The appendix to the Bravus privacy policy lists 24 different Adani entities, none of which are ‘Bravus Mining and Resources’ which is listed with the Australian Securities and Investments Commission (ASIC) as a business name with no ABN or ACN listed. Among those 24 different Adani entities are Carmichael Rail Network Pty Ltd who possess all the rail approvals, are in line for a water licence, are responsible for the CCMR – Separable Portion 1/Stage B – North Galilee Water Scheme (NGWS) pipeline corridor, were the likely NAIF loan applicant, and are said to possess the royalty deed for the Carmichael mine; and Adani Infrastructure Pty Ltd who were central to the NGWS which is currently under review.

Quote from the Bravus privacy policy:

Appendix – Adani companies in Australia, which collect and use personal information

This list is accurate at the date of this privacy policy. For the latest list of Adani companies to which this privacy policy applies please contact our Privacy Officer.

MUNDRA PORT PTY LTD 61 150 498 098 150 498 098

ADANI ABBOT POINT TERMINAL PTY LTD 93 149 298 206 149 298 206

MUNDRA PORT HOLDINGS PTY LTD 94 150 520 835 150 520 835



ADANI MINING PTY LTD 27 145 455 205 145 455 205

ADANI MINERALS PTY LTD 32 151 649 740 151 649 740


GALILEE TRANSMISSION PTY LTD 32 161 992 641 161 992 641


ADANI AUSTRALIA COAL TERMINAL PTY LTD 77 163 186 383 163 186 383


ADANI ABBOT POINT COMPANY PTY LTD 77 163 218 335 163 218 335

ADANI AUSTRALIA COMPANY PTY LTD 87 163 221 609 163 221 609




CARMICHAEL RAIL PTY LTD 80 601 873 492 601 873 492

CARMICHAEL RAIL HOLDINGS PTY LTD 32 601 738 827 601 738 827

CARMICHAEL RAIL NETWORK PTY LTD 87 601 738 685 601 738 685




ADANI INFRASTRUCTURE PTY LTD 16 606 764 827 606 764 827

Nothing official

When the media, NGO spokespeople and government departments repeat Adani’s statements without questioning if those statements should detail the entities regulated and coordinated under state and federal law, they are failing to properly inform the people. Adani Australia’s re-branding as Bravus was designed to suggest that its marquee company Adani Mining Pty Ltd, holder of the majority of environmental approvals and all Indigenous land use agreements, was the sole subject of the name change. Adani didn’t need to lie (though they kinda did and still kinda are), they simply anticipated the dearth of interrogation from the media and NGOs which allowed suggestion to do the work for them. It fooled me and everyone who wrote about the Bravus re-branding.

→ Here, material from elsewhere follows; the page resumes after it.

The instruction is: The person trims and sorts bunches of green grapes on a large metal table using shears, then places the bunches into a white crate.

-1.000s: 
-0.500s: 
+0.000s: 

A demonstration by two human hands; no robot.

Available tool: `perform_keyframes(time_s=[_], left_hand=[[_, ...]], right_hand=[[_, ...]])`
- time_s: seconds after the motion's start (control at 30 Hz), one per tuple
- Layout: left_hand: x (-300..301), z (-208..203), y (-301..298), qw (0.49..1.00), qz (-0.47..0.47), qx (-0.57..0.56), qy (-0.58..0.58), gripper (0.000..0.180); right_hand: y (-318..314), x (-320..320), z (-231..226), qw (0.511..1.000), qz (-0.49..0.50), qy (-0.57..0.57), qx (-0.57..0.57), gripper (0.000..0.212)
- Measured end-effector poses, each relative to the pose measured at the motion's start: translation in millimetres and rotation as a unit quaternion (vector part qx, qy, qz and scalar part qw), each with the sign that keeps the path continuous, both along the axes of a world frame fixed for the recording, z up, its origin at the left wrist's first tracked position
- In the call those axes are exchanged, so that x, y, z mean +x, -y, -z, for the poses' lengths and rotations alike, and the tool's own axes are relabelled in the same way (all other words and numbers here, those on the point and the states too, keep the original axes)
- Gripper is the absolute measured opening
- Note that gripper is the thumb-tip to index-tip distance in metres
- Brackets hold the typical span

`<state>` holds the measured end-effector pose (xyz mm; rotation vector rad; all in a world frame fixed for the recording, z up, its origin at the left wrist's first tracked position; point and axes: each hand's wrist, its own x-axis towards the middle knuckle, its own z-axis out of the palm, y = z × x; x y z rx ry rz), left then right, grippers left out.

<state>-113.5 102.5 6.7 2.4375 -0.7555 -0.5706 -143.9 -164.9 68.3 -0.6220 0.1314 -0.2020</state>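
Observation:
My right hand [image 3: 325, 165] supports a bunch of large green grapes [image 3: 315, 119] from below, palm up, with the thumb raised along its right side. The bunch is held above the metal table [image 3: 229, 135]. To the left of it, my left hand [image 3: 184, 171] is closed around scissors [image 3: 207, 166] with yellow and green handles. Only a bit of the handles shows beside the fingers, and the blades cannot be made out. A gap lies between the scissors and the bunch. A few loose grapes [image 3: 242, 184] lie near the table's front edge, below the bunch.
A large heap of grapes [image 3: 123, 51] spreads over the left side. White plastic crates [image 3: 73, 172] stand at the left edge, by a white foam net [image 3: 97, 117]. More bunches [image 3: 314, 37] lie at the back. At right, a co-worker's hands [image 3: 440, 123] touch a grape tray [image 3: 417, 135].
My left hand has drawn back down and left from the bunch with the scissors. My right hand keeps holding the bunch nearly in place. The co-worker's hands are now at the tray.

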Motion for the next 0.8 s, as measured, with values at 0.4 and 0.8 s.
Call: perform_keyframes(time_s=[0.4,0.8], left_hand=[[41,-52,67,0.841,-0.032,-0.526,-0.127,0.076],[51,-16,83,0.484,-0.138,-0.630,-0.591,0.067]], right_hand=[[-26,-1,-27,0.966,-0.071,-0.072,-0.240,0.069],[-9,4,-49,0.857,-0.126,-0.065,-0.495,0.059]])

The Adani Mining Pty Ltd ASIC listing does not specify that they are trading as ‘Bravus Mining and Resources’. Adani Mining Pty Ltd are still the EPBC approval holder for both the Carmichael Coal Mine and Rail Project (CCMR) and the North Galilee Basin Rail Project, and hold all Indigenous land use agreements. The introduction of the ‘Bravus Mining and Resources’ business name/brand was not accompanied by any change of name on any documents on the public record.

A statement can be found below Adani media releases hosted on the Bravus website that predate the branding exercise. This statement asserts that the name of “Adani Mining” which we can reasonably assume is a reference to “Adani Mining Pty Ltd” was “officially changed” to “Bravus Mining and Resources”.

On November 5th, Adani Mining officially changed it’s name to Bravus Mining and Resources.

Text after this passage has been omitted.